It is the self’s desire for eternal life in the face of death that motivates the individual male’s sexual urge, to propagate and pass on his seed through generation in a competitive status with other individual males, giving rise to all male aggression, including aggression for the purpose of procuring territory or property needed to attract a mate, which aggression is thus sexually based, the urge of the fruit of an inauthentic individuality, the self, a false image of the soul reflected against the illegitimate order of civilization, for immortality. To establish its own immortality the self wills to vanquish its rival!
But my anxiety in regards to my human life confronted by death, my eternal being in a temporal environment, is not merely about the threat of death in whose shadow I stand at every moment of time, but also about my ability to live an ordered life in the midst of the chaos of the unknown that borders the circumference of what I think I know. I accept the order of civilization because I fear chaos and am then further terrorized into submission by those who seize control of this false order of civilization and use the fear of death as their tool.
Tag: Zen
relative vs absolute again
Existence, the sensually apprehended and intellectually conceived four dimensional space/time continuum, can be defined as a physical universe of relativity while the true vacuum of the absolute void into which this universe is expanding is a spiritually transcendent presence that cannot be sensually apprehended or intellectually known. The human conception of the relative universe of existence is striving to expand into the absolute presence of being, in order to comprehend an ultimate reality in an intellectual, unified theory and become absolute, the finite desiring to become infinite, the temporal to become eternal. This, of course, can never be achieved.
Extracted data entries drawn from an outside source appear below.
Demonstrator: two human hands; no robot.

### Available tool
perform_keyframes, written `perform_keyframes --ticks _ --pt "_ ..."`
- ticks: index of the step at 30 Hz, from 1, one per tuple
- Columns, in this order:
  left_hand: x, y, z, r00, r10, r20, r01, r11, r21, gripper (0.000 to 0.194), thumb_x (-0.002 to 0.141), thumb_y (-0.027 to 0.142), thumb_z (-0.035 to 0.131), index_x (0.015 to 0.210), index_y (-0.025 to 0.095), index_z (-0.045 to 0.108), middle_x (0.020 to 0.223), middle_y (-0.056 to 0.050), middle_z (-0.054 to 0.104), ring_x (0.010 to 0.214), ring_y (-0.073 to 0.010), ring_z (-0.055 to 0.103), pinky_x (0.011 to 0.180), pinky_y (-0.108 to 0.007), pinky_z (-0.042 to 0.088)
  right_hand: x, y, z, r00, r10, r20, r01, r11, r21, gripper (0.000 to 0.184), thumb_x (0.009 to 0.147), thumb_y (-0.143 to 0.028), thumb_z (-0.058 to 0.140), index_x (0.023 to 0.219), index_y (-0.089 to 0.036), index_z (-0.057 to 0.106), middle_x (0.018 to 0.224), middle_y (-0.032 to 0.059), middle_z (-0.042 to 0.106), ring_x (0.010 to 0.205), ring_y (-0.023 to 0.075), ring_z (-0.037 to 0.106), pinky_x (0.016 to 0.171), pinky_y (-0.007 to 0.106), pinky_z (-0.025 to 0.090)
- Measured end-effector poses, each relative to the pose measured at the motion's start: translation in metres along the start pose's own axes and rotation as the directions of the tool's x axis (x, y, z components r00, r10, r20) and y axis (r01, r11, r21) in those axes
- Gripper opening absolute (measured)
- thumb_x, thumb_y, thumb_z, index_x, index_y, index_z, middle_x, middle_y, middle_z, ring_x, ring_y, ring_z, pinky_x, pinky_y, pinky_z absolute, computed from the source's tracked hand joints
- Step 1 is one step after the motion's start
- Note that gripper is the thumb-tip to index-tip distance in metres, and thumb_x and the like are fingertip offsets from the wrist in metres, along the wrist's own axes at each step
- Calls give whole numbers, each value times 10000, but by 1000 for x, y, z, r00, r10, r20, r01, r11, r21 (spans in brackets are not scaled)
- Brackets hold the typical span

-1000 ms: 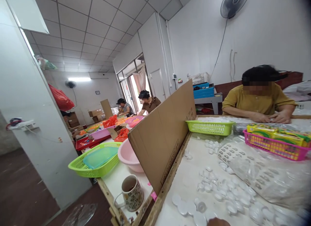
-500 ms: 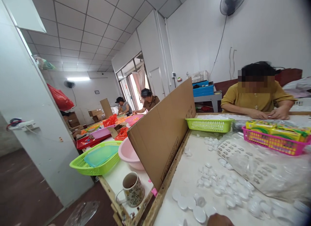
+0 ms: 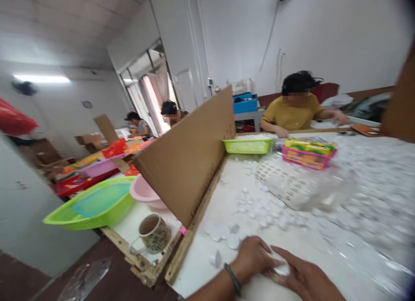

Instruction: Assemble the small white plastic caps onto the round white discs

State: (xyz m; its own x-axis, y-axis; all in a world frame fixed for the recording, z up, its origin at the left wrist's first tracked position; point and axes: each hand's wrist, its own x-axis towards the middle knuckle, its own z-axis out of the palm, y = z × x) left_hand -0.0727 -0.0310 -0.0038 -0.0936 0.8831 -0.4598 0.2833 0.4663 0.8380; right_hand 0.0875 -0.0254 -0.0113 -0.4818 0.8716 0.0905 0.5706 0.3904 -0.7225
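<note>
Grip: left hand and right hand are holding a small rounded white plastic piece.
White piece: sitting between them, bottom of frame, right of centre; long axis too blurred.
Nearer hand: neither; both are touching it.

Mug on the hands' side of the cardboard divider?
No, the mug stands left of the divider; left hand and right hand are right of it.

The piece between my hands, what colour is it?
The piece is white; it shows best in the head view.
</note>
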Motion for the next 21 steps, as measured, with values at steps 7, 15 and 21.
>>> perform_keyframes --ticks 7,15,21 --pt "14 -6 -6 977 24 210 -12 998 -61 495 498 362 782 825 152 475 445 47 558 426 -114 539 464 -227 442 -1 -11 -6 988 95 124 -96 995 -1 362 659 -356 684 985 -220 605 635 -25 597 602 143 544 568 215 366" --pt "11 -5 -7 968 64 244 -60 998 -26 464 532 391 752 815 176 454 440 57 545 432 -128 537 456 -233 429 -2 -14 -1 988 134 82 -130 990 -61 328 714 -325 668 1017 -211 616 653 -20 593 628 126 536 561 209 333" --pt "-9 -1 -15 962 246 115 -271 903 333 299 716 435 592 863 189 504 507 38 576 514 -153 565 500 -236 364 -3 -5 -14 990 132 -57 -138 985 -107 368 797 -454 573 1074 -215 611 709 1 634 678 140 568 614 231 386"
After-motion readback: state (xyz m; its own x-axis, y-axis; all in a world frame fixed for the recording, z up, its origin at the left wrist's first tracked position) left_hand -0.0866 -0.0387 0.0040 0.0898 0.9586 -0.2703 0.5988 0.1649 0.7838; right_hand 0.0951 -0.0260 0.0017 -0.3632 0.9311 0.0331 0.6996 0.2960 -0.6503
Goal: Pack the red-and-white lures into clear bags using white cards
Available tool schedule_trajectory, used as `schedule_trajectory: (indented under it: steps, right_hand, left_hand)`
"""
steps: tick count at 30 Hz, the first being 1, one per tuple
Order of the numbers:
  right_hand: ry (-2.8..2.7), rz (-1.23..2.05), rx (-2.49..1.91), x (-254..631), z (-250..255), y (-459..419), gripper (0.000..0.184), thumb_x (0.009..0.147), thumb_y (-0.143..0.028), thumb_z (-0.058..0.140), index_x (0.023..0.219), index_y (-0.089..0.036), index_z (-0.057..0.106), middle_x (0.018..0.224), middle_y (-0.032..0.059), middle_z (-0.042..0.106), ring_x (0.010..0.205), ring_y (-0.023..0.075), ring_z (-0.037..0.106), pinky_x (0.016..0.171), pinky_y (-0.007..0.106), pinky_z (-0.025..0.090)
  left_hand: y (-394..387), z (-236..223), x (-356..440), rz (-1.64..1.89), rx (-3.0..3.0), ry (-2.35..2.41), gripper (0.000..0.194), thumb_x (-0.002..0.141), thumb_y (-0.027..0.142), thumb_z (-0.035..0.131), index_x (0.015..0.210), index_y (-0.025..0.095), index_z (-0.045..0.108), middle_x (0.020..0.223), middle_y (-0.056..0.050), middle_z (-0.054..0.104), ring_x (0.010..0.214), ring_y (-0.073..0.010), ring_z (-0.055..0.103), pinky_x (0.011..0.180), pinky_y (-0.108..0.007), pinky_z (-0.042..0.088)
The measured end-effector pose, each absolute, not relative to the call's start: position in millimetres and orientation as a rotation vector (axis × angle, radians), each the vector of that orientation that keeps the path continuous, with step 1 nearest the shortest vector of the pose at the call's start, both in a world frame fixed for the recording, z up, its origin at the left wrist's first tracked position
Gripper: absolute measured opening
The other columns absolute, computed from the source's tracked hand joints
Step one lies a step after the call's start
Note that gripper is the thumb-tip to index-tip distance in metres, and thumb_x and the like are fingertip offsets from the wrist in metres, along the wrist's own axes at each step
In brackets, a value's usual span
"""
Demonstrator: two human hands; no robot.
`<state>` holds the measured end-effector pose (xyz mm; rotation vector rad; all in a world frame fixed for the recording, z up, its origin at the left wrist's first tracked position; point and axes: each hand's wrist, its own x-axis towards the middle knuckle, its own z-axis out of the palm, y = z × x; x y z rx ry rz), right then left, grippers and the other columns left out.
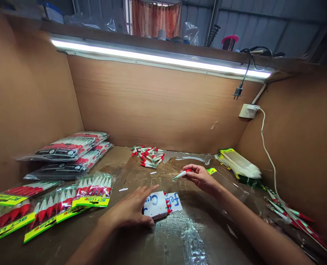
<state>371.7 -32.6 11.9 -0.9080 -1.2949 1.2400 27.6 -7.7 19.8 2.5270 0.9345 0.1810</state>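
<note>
My right hand (202, 179) pinches a red-and-white fishing lure (181, 174) by its red end, held over the table with its green hooked tip pointing left. Lower down, my left hand (130, 208) grips the left side of a small white box (155, 207) with blue handwriting, thumb at the near edge and fingers at the far edge. Red lure ends (168, 206) show at the box's open right side, beside a white flap with more blue writing. Behind both hands lies a loose pile of similar lures (149, 156).
Bagged lures with yellow header cards (93, 200) lie at left, before stacked larger clear packs (69, 147). Empty-looking yellow-topped bags (239, 163) lie at back right. More lures (293, 215) rest at far right under a white cable (265, 143). A black plug (238, 91) dangles above.
</note>
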Motion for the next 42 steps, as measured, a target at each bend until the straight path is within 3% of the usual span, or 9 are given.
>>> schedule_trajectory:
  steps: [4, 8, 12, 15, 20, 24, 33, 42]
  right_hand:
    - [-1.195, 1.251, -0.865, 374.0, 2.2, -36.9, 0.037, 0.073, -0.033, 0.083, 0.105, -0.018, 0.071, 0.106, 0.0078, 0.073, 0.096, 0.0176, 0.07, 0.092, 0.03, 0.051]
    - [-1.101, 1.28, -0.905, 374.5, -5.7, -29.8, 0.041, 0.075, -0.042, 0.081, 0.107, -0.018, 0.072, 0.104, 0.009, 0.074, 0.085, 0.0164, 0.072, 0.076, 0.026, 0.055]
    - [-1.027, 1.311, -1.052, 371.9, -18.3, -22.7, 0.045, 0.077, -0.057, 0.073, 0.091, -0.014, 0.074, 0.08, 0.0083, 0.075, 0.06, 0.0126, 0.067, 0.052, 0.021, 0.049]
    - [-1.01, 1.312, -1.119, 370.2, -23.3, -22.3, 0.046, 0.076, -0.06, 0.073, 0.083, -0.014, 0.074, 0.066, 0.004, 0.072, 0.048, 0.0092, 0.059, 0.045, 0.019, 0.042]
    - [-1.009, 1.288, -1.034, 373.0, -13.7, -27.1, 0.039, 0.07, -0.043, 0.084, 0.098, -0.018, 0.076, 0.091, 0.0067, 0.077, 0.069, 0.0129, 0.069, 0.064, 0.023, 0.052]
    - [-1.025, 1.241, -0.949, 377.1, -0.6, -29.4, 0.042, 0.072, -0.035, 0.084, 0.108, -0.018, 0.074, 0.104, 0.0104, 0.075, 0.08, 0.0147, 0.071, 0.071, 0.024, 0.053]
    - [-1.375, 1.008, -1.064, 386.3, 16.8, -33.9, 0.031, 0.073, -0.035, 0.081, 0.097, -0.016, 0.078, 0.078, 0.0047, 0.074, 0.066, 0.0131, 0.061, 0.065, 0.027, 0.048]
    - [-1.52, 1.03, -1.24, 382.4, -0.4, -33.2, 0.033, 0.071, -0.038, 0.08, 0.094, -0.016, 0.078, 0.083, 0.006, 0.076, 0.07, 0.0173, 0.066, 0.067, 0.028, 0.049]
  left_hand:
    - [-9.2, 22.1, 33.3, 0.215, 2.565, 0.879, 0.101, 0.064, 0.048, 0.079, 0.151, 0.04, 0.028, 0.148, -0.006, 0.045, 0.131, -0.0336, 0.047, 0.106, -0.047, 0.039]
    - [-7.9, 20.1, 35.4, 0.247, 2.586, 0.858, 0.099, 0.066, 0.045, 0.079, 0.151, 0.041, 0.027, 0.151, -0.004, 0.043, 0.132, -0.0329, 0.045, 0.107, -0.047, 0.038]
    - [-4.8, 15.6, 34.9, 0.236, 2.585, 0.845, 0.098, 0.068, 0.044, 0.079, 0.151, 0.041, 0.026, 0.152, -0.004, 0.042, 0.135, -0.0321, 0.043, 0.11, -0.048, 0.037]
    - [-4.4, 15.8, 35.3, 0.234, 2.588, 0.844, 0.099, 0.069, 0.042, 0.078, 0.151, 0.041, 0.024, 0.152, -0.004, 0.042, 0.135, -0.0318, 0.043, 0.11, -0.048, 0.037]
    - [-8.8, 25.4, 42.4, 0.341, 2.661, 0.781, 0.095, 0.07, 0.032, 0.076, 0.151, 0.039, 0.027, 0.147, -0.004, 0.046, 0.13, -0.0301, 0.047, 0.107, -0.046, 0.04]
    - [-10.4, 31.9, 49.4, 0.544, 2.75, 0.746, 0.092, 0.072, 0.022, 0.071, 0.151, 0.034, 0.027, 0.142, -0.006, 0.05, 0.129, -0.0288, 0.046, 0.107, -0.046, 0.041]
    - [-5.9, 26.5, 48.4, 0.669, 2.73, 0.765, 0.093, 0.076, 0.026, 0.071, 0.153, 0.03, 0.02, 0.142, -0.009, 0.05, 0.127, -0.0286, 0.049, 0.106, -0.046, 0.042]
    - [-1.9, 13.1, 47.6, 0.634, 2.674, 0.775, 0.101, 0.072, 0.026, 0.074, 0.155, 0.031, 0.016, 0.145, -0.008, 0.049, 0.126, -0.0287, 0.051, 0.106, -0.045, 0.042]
Reality is transcendent to every actuality, as the absolute is transcendent to existence. Reality is spiritual, encompassing the void and the physical universe within the void. The universe is a universe of relativity in which the only presence of the absolute is the presence of the void at the center of each living being. Within the relative actualities there can be no absolutes. These relative actualities are limited by the boundaries of rational thought, and it is precisely faith that introduces the absolute into the actual universe, not as idea but as transcendent reality. Faith instructs us that there is a reality beyond the actuality of intellectual existence. This reality is transcendent and absolute while existence is intellectual and relative.
Innocence regained
Upon entering the world the soul of the human being is innocent and the relationship of this innocent soul with the world is one of of immediacy. Everything appears good and absolute, indeed, is good and absolute to the innocent soul. Confined in time and space, the soul eventually makes contact with the negative in existence, the fruit of the tree of knowledge of good and evil, and reflecting from this negative the soul loses immediacy and innocence and now, in the reflective relationship with the world of relativity is tempted by the negative and becomes guilty. In order to regain lost innocence the soul must discover the presence of absolute good within the world of relativity and reflect once more to discover the redemptive power of this absolute good. With faith in this power the soul can rediscover its innocent relationship with the world, free from the illusory power of the negative. Only the paradoxical presence of the absolute within the world of relativity can trigger this double reflection, the necessary precursor to faith.
Hiding behind the Buddha!
A common syndrome to people of all faiths is to hide behind physical and devotional attributes of spiritual beings, objectively active instead of subjectively passive, doing rather than just being. “If you meet the Buddha on the road, kill him” is the advice given by the sages to the unwary, showing that an inwards devotion to the unmanifest as opposed to an outwards devotion toward the manifest is the true path to enlightenment. Don’t hide behind the Buddha!